Data were analyzed using MPlus (Muthén & Muthén, 2004). A linear slope term was used and examined separately for Study 1 and Study 2. If the linear factor in the growth curve model and its associated variance term were not significant, an intercept only model was then tested; if the linear term was not significant, but significant variance in the linear term was found, then relative model fit (i.e., sample-size adjusted BIC) was used to determine whether the linear term should be retained, with lower scores indicating better fit. After determining the most representative model of depressive symptoms for each study, we examined whether the latent depression model parameters (i.e., intercept, linear slope term) predicted tobacco use and alcohol use at T3, when controlling for T1 tobacco/alcohol use and T1 mother-reported aggression (see Figure 1).
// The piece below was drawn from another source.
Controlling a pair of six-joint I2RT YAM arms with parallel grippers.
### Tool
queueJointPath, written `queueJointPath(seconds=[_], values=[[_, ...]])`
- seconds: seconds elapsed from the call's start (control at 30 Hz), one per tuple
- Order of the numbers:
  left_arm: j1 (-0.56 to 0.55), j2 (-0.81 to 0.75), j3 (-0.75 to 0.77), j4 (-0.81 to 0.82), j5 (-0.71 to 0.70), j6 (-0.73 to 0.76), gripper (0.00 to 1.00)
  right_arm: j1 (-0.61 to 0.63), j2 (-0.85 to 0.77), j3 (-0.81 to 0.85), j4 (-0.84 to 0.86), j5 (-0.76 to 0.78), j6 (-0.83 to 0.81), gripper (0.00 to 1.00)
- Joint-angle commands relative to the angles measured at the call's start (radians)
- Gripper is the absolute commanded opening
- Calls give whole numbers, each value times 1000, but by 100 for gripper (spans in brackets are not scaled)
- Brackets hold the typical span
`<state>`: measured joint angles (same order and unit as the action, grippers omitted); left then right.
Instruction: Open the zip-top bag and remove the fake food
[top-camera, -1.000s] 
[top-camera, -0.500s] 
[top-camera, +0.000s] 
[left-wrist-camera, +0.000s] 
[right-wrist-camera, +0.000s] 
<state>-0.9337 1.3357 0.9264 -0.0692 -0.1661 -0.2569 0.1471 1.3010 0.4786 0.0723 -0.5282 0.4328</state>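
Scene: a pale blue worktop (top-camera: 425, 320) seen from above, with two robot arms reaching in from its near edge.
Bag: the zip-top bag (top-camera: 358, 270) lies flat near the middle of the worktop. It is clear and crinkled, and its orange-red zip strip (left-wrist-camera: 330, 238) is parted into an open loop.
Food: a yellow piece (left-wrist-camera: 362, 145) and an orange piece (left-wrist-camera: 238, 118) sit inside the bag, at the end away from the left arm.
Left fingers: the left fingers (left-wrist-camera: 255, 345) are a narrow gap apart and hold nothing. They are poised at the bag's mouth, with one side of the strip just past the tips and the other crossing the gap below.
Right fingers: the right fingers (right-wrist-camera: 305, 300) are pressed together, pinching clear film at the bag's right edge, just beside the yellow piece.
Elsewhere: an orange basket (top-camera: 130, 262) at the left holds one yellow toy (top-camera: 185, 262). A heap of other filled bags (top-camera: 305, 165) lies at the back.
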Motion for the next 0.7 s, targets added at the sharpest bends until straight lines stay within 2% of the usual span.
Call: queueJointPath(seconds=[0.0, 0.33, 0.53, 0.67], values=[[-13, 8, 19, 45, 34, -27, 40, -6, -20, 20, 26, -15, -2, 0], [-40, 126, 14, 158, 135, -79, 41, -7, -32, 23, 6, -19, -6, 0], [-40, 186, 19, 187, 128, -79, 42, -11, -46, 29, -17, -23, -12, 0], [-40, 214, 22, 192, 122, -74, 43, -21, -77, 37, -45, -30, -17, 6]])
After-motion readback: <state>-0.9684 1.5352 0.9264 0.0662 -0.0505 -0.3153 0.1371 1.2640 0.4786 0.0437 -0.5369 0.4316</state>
In addition, for Study 1, intervention vs. control group membership was controlled (not shown in the figure). Indices of absolute fit (e.g., CFI, RMSEA) were not provided by MPlus due to the categorical outcome variables.
Figure 1.
Hypothesized model for the effects of depressive symptoms on tobacco and alcohol use. I=intercept; S=slope. The paths of interest are represented as bold lines.
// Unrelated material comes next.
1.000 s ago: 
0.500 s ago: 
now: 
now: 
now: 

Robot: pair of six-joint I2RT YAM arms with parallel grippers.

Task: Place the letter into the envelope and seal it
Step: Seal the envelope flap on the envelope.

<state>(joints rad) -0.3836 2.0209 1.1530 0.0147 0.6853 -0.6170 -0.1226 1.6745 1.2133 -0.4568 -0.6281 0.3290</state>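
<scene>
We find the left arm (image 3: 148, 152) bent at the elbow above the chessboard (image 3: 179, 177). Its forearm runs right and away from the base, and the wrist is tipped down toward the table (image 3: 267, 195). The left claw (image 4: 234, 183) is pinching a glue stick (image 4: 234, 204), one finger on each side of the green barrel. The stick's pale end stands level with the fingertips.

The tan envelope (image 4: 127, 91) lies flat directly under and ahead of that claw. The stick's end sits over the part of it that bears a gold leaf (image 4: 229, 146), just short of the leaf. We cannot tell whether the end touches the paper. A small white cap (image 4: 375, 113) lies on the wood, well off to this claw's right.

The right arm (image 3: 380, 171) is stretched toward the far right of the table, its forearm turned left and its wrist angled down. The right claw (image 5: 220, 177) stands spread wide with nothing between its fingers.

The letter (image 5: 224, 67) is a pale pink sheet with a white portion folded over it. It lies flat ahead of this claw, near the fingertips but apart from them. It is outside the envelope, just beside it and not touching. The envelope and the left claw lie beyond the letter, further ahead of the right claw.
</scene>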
Since the outcome variables for tobacco and alcohol use were dichotomous (i.e., did or did not use tobacco/alcohol), this part of the analysis was conducted using logistic regression. The logistic regression model included the intercept and linear slope terms from the growth models as predictors of T3 alcohol and tobacco use while controlling for T1 alcohol, tobacco, and aggression (and T1 intervention condition in Study 1). The raw regression coefficients (log odds) are reported; when they were significant or evidencing a trend toward significance, the associated odds ratios (OR) are also reported. The odds ratio indicates the relative probability of belonging to one group (e.g., substance user) as opposed to another group (e.g., non-user). An odds ratio greater than one indicates an increased probability of substance use, while an odds ratio less than one indicates a decreased probability of substance use.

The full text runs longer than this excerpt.